KDR are working with a well known and established Lloyds of London insurer to help find a Lead Pricing Analyst / Pricing Data Scientist. You will join their Pricing and Analytics department. It is essential you have insurance experience to apply for this role.


You'll need to have an analytical mind, with the technical skills to steer and shape pricing strategies and build pricing models leveraging traditional pricing skills but also delve into the realms of data science!


This team are amazing!🚀

This role will see you working in a multi-disciplinary team who look after all the pricing, catastrophe modelling and analytics for the organisation.
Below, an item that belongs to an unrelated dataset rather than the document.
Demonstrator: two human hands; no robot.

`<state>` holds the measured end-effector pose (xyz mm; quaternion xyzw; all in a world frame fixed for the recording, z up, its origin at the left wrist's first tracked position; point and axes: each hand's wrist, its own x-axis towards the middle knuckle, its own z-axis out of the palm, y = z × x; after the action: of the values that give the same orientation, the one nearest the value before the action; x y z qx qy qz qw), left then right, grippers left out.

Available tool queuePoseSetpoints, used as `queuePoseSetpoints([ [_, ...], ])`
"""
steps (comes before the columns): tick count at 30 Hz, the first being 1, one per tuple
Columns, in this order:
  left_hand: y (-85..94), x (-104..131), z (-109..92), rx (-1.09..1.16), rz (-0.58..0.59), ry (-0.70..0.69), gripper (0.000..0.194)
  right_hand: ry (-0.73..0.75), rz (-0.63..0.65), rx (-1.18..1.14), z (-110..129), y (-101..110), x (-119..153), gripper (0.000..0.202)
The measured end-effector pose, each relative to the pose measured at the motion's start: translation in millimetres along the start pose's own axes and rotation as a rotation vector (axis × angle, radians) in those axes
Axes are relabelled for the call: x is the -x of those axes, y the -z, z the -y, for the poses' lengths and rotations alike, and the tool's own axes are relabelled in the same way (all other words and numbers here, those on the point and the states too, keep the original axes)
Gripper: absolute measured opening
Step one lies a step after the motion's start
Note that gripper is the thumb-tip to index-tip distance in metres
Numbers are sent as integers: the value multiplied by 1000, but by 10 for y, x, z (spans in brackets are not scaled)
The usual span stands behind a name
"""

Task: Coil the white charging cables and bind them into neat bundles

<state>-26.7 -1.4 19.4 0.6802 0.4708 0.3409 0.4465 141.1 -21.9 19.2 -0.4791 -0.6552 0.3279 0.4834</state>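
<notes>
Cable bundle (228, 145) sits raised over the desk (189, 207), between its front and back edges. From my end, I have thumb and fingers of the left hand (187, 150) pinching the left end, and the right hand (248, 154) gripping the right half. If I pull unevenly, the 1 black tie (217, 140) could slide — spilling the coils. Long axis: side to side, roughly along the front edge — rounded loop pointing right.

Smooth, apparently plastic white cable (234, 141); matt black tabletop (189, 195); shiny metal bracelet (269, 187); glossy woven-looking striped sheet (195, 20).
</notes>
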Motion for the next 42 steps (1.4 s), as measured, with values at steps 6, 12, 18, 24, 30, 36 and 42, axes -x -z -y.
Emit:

Giving you the opportunity to learn new skills whilst applying a more technical and data science oriented approach for pricing.

  • Leverage problem-solving capabilities to tackle pricing challenges.
  • Analyse historical data and industry trends to make strategic Pricing recommendations.
  • Develop and deploy pricing models for underwriters
  • Apply statistical methods to derive meaningful insights
  • Evaluate Pricing performance and suggest actionable strategies for revenue optimisation and margin management.
  • Demonstrate accuracy and integrity of Pricing data and models.
  • Create a Data-Driven decision-making culture within the organisation.


Tech Stack:

  • Excel guru! of course!
  • Advanced SQL
  • Python for analysis of large data sets
  • Creative mind in developing pricing models
  • Data Science methods and machine learning
  • Manage Data extraction from various sources (using API’s)


This is a great chance to challenge your Pricing skills and work in an environment that champions applying machine learning and data science techniques!


Hit apply, you don’t even need your most recent CV right now; we’ll be in touch to go through your experience and discuss the opportunity & client in more detail with you.


As an employer and service provider, we are committed to Equity, Equality, Diversity and Inclusion. Please feel comfortable to let us know if you have a difference or disability that would require us or our clients to make any helpful adjustments for you.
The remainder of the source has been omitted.